Tuesday, June 14, 2011

MORRER DE VIDA


"Estais mortos.
Que estanha maneira de estar mortos. Quem quer que seja diria que não o estais. Mas, na verdade, estais mortos.

Flutuais nadamente por trás dessa membrana que, pêndulo do zénite ao nadir, vem e vai de crepúsculo a crepúsculo, vibrando diante da sonora caixa de uma ferida que não vos dói. Digo-vos, pois, que a vida está no espelho, e que sois o original, a morte.

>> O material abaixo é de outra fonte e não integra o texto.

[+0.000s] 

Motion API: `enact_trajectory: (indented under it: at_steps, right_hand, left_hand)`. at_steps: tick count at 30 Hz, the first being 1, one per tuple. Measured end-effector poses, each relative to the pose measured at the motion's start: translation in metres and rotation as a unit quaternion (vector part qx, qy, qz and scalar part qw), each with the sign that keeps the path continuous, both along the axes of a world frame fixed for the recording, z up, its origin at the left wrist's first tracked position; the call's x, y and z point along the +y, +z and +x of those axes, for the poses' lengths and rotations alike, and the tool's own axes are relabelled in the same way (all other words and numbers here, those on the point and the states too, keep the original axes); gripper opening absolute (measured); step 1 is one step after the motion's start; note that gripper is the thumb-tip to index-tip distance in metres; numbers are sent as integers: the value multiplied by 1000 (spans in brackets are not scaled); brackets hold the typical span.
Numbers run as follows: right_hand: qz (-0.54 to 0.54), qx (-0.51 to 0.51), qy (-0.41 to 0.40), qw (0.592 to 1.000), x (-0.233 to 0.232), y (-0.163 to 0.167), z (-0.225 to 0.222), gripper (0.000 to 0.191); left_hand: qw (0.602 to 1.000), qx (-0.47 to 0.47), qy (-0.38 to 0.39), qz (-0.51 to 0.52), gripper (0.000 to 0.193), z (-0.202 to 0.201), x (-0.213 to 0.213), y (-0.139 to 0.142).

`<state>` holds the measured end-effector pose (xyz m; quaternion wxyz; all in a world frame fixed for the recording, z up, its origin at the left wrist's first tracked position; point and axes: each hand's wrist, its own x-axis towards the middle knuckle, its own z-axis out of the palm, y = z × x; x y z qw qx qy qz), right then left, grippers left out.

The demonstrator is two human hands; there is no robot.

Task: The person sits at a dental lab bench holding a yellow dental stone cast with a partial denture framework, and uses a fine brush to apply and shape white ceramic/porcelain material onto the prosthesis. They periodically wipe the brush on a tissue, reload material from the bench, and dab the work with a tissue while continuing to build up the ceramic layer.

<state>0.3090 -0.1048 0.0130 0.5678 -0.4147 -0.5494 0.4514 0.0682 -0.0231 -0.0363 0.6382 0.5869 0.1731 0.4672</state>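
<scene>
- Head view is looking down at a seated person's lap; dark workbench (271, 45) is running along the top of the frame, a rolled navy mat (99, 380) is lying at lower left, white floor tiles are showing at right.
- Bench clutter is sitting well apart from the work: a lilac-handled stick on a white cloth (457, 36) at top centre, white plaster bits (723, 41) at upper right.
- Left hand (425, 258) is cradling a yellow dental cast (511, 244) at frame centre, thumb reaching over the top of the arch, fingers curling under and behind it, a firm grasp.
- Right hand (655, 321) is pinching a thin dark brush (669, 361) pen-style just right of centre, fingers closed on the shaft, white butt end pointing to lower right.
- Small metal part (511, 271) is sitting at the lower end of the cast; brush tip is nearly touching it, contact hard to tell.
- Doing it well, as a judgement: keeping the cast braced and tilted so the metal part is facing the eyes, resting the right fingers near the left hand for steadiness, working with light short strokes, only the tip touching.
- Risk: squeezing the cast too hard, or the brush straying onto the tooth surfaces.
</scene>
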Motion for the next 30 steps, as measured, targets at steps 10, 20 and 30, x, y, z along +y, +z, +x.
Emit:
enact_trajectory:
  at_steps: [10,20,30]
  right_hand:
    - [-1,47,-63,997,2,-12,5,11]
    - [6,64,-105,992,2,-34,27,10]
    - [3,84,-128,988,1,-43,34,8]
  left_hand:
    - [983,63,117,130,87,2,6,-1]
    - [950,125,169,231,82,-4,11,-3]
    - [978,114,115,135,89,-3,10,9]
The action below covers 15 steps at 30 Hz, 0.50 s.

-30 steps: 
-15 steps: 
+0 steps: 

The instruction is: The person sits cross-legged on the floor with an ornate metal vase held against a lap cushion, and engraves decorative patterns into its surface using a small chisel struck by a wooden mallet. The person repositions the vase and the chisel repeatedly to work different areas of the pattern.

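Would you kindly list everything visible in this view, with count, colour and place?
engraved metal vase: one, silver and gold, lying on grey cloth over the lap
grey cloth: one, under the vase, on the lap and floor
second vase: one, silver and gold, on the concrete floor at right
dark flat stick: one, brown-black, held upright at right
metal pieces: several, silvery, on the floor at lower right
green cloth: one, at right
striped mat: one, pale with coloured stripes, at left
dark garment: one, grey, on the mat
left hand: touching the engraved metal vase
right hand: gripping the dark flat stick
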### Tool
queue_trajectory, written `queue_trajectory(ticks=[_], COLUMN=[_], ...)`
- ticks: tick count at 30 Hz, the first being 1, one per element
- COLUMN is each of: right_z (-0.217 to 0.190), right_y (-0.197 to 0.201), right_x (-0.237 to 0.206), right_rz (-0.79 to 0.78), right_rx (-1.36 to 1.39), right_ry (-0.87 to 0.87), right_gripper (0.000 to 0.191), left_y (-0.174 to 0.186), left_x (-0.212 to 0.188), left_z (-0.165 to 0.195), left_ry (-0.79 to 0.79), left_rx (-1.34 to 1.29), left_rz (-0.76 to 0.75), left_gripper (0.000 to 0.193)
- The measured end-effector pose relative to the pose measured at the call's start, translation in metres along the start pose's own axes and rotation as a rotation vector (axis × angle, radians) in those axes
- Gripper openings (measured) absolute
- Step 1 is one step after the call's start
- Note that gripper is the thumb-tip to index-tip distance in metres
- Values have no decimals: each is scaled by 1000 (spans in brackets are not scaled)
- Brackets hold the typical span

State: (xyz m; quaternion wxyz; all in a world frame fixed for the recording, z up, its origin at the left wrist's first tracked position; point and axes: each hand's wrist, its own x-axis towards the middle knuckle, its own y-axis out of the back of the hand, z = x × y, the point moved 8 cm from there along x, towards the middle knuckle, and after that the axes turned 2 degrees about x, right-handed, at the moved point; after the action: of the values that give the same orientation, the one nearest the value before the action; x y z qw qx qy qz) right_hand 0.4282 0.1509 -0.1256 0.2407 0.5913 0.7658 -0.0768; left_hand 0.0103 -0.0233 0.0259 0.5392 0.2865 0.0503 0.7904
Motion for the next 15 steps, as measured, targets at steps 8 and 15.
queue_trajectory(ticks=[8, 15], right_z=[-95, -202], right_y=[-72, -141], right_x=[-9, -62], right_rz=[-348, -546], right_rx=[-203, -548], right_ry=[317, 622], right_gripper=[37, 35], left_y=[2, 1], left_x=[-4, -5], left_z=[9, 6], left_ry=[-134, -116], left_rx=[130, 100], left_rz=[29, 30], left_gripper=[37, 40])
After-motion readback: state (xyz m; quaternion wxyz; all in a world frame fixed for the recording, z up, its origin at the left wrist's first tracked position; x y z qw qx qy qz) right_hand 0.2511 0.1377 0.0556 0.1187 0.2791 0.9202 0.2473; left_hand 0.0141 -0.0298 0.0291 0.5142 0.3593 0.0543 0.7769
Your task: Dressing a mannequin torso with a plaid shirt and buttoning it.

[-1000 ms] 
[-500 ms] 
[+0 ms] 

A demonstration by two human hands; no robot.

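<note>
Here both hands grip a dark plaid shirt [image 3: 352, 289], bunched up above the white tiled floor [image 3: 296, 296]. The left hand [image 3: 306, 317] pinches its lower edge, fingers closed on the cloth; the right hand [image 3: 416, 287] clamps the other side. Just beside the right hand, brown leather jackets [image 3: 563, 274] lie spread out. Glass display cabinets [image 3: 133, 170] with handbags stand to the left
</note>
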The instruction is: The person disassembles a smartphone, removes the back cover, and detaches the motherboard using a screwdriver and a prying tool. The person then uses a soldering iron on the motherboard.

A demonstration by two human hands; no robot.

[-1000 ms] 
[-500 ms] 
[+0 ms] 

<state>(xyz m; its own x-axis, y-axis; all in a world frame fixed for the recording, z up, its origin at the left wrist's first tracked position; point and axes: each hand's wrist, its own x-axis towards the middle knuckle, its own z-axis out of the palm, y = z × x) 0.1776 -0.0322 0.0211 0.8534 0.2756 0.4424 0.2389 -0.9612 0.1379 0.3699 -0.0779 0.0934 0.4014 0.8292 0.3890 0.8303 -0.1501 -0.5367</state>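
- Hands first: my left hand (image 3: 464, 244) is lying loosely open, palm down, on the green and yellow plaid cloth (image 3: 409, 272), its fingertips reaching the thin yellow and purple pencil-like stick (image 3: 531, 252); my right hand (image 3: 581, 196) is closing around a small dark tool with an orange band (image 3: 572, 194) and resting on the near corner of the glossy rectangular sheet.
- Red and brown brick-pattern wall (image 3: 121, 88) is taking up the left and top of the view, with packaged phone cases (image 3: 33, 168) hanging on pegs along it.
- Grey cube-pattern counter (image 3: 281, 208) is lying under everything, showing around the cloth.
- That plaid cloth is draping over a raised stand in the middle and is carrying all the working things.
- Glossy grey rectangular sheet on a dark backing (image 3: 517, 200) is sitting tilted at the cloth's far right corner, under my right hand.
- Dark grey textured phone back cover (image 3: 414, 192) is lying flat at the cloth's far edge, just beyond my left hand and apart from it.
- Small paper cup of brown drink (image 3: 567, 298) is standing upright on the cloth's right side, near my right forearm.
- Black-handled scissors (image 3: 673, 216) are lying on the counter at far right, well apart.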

Enquanto a onda vai, enquanto a onda vem, quão impunemente se está morto. Só quando as águas se quebram, nas margens enfrentadas e se dobram e dobram, então transfigurais-vos e, julgando morrer, descobris a sexta corda que já não é vossa.

Estais mortos, não tendo nunca antes vivido. Quem quer que seja diria que, não sendo agora, fostes em outro tempo. Mas, em verdade, vós sois os cadáveres de uma vida que nunca foi. Triste destino. O não ter sido senão morto sempre. O ser folha seca sem ter sido verde jamais. Orfandade de orfandades.

E contudo, os mortos não são, não podem ser cadáveres de uma vida que ainda não viveram. Morreram sempre de vida.

Estais mortos."
César Vallejo, Antologia Poética, trad. José Bento, 2ª ed. aumentada, Lisboa: Relógio D'Água, 1992, p. 70.